=== Exercise aim ===
Where the records below reach the line containing "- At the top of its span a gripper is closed", start transcribing, and end with the line containing "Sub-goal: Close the", exactly and with nothing else added.

(Items from a dataset)
^^^^^^^^^^^^^^^^

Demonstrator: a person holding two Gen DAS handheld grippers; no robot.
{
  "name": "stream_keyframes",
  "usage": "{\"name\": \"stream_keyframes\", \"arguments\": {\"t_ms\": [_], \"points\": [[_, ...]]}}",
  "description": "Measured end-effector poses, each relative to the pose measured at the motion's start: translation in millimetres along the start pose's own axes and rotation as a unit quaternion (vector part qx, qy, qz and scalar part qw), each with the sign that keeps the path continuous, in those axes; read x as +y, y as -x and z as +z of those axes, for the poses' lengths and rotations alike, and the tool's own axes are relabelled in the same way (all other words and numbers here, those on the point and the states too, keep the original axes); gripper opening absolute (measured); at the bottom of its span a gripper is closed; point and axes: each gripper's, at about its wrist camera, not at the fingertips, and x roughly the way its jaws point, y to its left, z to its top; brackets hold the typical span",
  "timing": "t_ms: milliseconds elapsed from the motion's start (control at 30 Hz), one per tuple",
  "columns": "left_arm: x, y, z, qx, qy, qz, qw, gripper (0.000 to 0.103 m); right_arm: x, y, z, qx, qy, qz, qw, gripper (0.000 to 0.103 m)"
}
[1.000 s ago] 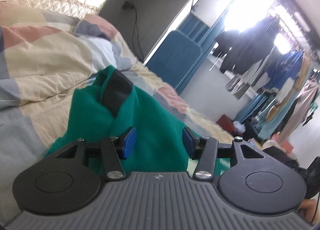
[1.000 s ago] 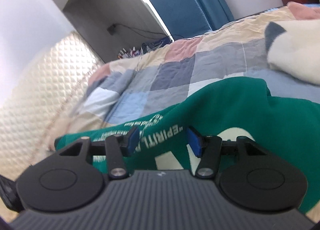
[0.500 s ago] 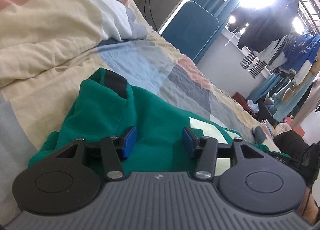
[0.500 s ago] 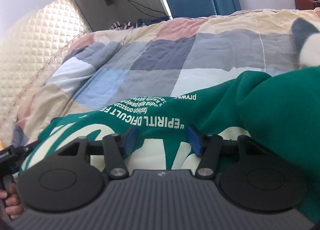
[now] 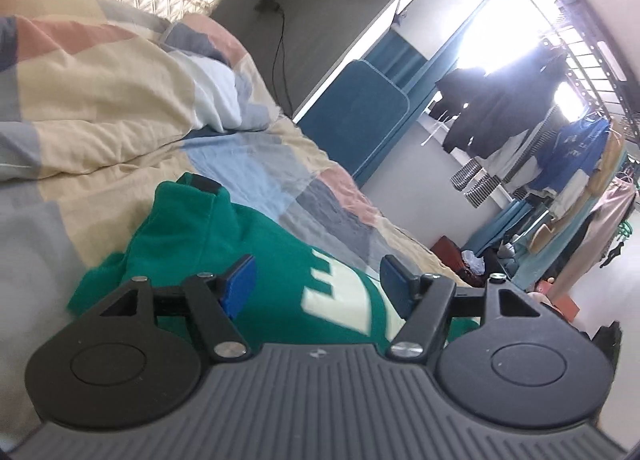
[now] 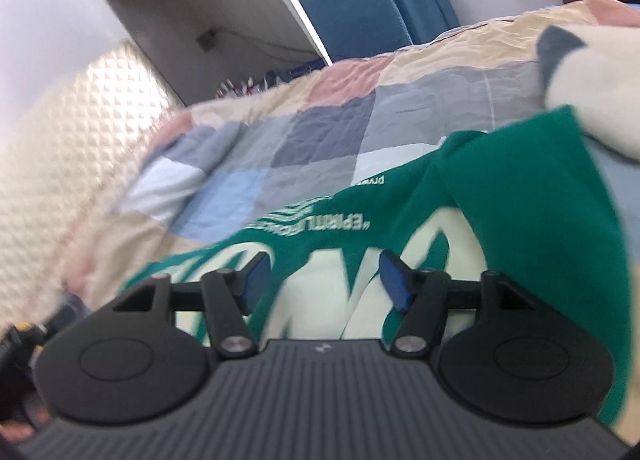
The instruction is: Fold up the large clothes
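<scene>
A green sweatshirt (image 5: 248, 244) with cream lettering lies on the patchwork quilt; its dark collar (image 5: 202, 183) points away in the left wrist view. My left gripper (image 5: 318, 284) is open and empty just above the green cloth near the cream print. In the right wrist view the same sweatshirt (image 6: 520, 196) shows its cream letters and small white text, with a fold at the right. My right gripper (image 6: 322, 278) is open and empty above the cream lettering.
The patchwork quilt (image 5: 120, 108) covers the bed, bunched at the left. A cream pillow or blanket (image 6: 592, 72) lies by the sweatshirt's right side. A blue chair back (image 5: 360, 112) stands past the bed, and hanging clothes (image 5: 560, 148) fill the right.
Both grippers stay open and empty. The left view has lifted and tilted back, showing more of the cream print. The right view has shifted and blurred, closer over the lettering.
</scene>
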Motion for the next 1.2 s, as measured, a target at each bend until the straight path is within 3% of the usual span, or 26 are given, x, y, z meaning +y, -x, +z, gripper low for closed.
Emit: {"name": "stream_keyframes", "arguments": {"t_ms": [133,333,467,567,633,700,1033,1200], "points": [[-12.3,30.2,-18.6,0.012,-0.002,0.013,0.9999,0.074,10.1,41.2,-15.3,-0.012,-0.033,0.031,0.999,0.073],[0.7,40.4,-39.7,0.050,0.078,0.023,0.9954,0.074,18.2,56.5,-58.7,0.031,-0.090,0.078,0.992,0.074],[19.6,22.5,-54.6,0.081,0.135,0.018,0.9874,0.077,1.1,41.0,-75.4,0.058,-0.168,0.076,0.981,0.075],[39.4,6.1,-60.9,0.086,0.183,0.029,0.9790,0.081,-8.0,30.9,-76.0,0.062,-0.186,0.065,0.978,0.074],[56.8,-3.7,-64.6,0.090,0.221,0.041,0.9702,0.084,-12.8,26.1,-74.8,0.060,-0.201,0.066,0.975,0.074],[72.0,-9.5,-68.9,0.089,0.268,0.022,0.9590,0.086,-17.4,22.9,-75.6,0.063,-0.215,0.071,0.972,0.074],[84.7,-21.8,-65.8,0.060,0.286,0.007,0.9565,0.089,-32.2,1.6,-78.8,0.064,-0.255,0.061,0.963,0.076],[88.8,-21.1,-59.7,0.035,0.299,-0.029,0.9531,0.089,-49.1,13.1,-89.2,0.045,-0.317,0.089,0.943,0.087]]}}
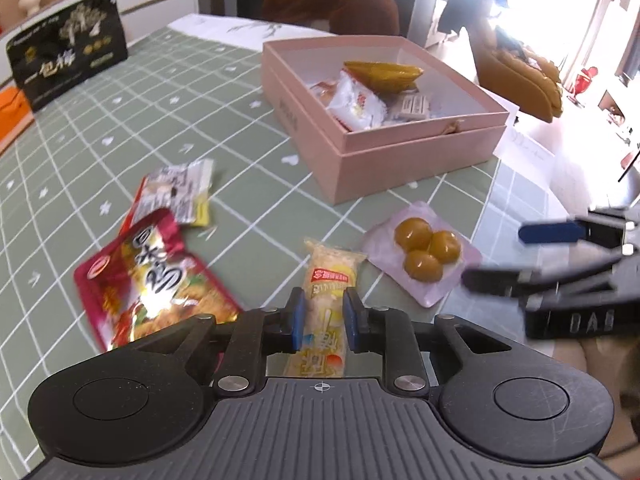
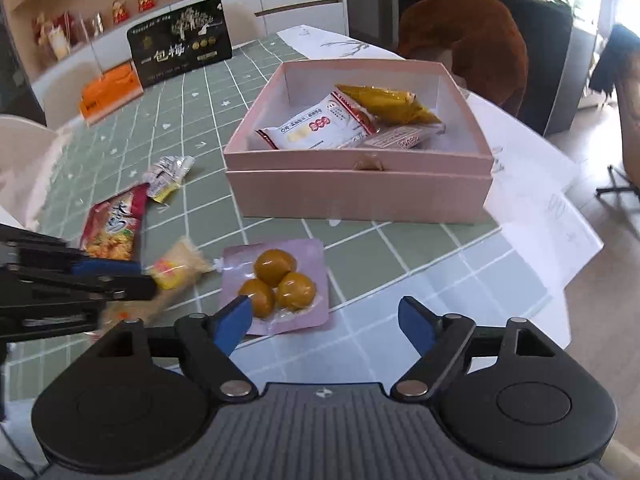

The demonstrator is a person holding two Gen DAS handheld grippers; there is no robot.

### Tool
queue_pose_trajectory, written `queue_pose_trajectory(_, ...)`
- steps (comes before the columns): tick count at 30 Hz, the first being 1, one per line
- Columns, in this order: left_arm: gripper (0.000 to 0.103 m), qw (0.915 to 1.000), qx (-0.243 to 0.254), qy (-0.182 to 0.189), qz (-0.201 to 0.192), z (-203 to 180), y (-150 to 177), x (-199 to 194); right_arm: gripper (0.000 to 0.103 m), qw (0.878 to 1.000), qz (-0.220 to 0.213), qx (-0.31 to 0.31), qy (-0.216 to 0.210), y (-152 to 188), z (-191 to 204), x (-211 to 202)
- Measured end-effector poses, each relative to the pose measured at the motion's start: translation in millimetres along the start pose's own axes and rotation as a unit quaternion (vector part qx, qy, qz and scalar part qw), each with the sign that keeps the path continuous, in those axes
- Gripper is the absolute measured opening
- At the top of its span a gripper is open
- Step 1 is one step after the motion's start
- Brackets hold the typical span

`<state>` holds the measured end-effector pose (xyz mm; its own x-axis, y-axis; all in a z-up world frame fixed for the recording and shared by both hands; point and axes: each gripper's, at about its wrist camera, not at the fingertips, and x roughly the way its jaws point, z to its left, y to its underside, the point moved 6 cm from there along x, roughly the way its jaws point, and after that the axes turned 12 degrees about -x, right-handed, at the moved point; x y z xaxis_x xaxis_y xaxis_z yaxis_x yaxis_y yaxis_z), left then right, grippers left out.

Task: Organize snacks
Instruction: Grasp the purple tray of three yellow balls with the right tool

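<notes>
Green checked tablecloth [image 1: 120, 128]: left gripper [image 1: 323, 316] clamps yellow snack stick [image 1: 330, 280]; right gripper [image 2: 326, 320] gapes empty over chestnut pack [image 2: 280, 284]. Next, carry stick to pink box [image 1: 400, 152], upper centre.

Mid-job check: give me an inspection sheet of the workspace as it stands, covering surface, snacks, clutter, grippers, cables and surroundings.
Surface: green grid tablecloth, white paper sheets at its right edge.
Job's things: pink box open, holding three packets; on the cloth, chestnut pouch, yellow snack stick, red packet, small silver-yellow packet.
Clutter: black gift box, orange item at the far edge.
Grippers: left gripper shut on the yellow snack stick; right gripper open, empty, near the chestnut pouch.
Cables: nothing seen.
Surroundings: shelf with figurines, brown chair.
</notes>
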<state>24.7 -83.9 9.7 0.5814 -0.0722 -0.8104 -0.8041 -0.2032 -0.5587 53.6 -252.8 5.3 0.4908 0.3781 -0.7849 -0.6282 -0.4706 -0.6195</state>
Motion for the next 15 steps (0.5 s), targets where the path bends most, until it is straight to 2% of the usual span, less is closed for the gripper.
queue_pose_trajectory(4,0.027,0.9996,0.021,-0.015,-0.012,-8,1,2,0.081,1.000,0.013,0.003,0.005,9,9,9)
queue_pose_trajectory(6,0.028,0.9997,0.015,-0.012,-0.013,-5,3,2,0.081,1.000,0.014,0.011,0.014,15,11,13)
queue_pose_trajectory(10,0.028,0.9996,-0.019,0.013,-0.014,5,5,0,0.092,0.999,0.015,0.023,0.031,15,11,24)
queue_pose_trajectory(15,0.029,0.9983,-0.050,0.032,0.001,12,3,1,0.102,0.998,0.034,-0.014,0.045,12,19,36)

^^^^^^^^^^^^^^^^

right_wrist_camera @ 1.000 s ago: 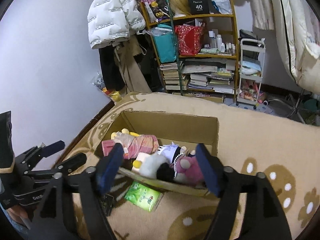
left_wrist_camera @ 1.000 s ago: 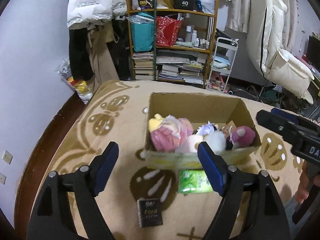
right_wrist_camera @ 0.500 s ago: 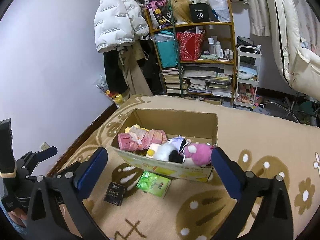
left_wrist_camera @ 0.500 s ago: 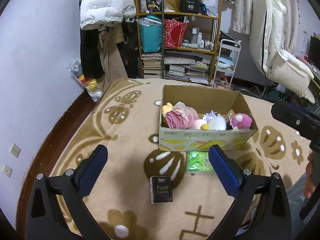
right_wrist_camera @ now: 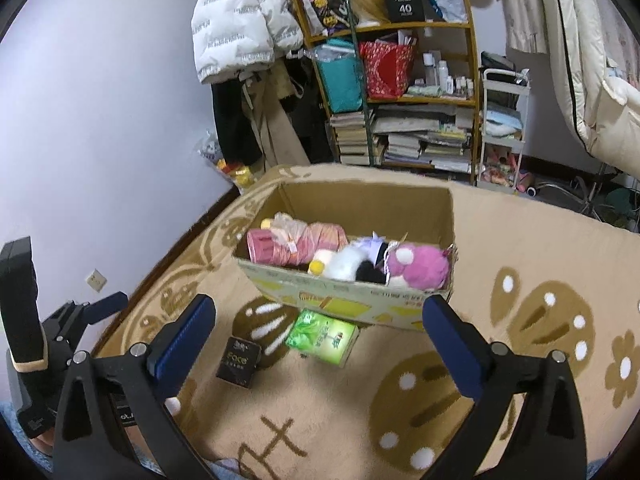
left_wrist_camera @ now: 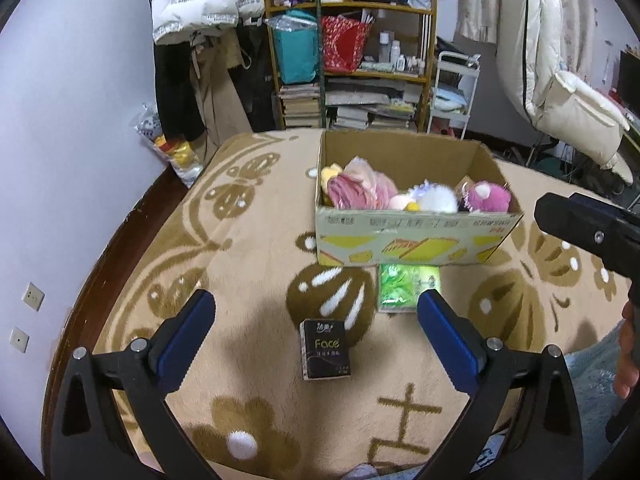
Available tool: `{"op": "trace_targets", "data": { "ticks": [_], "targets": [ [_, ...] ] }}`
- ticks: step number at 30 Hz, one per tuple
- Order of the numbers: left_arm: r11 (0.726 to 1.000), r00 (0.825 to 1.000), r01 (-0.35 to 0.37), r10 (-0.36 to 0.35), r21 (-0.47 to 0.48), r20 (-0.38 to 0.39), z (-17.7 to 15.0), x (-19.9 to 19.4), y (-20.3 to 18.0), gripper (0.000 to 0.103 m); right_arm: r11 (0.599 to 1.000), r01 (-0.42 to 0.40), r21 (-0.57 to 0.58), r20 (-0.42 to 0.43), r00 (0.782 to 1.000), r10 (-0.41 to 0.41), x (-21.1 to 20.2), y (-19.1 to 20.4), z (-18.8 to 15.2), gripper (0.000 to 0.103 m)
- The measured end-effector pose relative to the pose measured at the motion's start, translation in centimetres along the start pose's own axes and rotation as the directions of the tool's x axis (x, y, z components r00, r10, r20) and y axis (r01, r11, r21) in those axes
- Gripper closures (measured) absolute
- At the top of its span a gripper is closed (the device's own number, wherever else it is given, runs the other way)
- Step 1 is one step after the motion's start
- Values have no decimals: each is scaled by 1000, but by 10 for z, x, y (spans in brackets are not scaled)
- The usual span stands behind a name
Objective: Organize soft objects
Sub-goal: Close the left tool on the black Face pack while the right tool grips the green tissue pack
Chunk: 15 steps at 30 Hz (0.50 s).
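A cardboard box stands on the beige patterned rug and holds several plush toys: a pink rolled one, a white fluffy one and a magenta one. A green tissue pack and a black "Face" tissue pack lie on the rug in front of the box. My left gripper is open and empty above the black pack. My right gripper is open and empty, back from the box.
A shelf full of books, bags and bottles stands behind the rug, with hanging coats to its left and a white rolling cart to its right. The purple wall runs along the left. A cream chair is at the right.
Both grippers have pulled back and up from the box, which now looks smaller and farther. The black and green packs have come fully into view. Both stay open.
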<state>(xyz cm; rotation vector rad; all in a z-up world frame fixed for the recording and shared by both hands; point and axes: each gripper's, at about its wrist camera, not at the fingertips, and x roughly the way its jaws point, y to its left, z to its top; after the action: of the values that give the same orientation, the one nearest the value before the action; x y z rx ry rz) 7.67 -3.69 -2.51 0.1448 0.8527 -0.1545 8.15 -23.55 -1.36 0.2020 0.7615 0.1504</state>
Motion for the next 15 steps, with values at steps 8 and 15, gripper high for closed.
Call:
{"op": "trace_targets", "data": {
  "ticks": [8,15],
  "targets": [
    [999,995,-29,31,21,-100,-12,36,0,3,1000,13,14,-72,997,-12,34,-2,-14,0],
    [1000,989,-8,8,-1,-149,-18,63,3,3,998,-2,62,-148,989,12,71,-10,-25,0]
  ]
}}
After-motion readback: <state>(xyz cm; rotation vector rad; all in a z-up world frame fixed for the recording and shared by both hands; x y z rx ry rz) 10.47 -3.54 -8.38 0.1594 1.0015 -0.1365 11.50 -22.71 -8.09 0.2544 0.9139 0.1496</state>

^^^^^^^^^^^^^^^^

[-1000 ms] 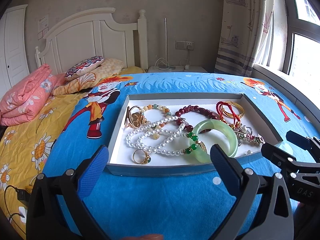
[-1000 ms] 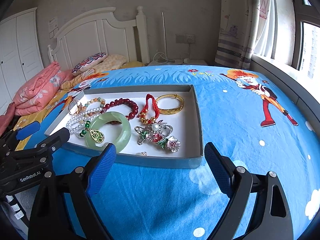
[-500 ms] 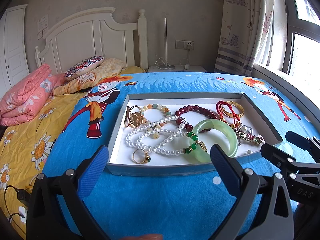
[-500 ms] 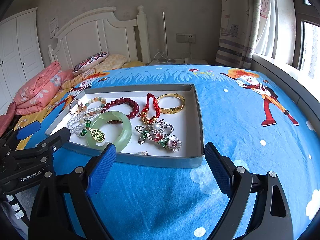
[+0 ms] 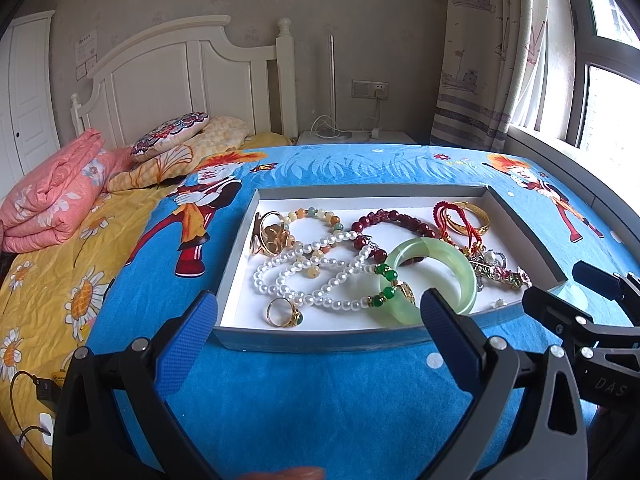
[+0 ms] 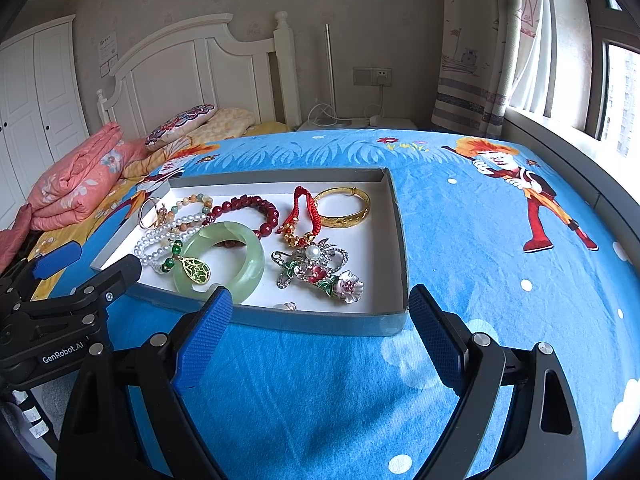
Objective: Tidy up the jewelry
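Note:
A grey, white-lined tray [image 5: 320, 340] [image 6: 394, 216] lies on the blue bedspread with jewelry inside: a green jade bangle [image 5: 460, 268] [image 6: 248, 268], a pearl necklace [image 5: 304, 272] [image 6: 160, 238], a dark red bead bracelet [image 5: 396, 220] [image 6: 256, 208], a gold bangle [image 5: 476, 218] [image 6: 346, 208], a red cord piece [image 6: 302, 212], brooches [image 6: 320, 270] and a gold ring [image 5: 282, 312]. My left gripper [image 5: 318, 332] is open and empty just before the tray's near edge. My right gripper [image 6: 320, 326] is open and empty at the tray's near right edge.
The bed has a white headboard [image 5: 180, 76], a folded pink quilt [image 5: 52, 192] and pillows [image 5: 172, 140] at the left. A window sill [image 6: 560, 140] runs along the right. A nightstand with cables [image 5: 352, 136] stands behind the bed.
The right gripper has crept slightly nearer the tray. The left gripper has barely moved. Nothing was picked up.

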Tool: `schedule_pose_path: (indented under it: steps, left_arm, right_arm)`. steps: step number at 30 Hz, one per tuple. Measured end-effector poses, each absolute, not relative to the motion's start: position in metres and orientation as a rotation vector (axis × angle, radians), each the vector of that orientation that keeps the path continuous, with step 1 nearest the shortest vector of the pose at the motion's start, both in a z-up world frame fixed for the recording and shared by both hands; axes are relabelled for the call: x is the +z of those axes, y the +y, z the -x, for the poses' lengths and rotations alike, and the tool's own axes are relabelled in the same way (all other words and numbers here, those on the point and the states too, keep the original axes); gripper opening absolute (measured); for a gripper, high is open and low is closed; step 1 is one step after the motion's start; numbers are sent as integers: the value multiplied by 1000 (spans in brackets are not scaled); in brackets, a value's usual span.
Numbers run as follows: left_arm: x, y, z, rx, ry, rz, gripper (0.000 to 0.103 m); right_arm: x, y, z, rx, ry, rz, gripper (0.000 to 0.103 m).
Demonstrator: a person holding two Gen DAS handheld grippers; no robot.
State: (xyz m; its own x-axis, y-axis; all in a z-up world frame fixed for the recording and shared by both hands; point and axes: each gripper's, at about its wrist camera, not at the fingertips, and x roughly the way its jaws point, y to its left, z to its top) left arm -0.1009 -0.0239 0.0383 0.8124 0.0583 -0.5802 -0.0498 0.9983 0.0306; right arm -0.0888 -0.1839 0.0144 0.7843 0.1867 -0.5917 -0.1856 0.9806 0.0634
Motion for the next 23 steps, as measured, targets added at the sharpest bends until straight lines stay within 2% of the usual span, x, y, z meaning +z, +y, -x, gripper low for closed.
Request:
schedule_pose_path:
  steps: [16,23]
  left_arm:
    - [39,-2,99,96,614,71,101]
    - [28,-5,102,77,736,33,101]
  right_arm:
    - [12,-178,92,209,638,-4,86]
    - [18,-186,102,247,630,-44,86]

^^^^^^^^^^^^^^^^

=== Your solution ===
- At the top of its span a gripper is closed (the device's own number, wherever else it is given, runs the other way)
- Step 1 is one step after the motion's start
- Values have no decimals: each is scaled by 1000, but by 10 for z, x, y (spans in brackets are not scaled)
- The usual span stands behind a name
Objective: Organize soft objects
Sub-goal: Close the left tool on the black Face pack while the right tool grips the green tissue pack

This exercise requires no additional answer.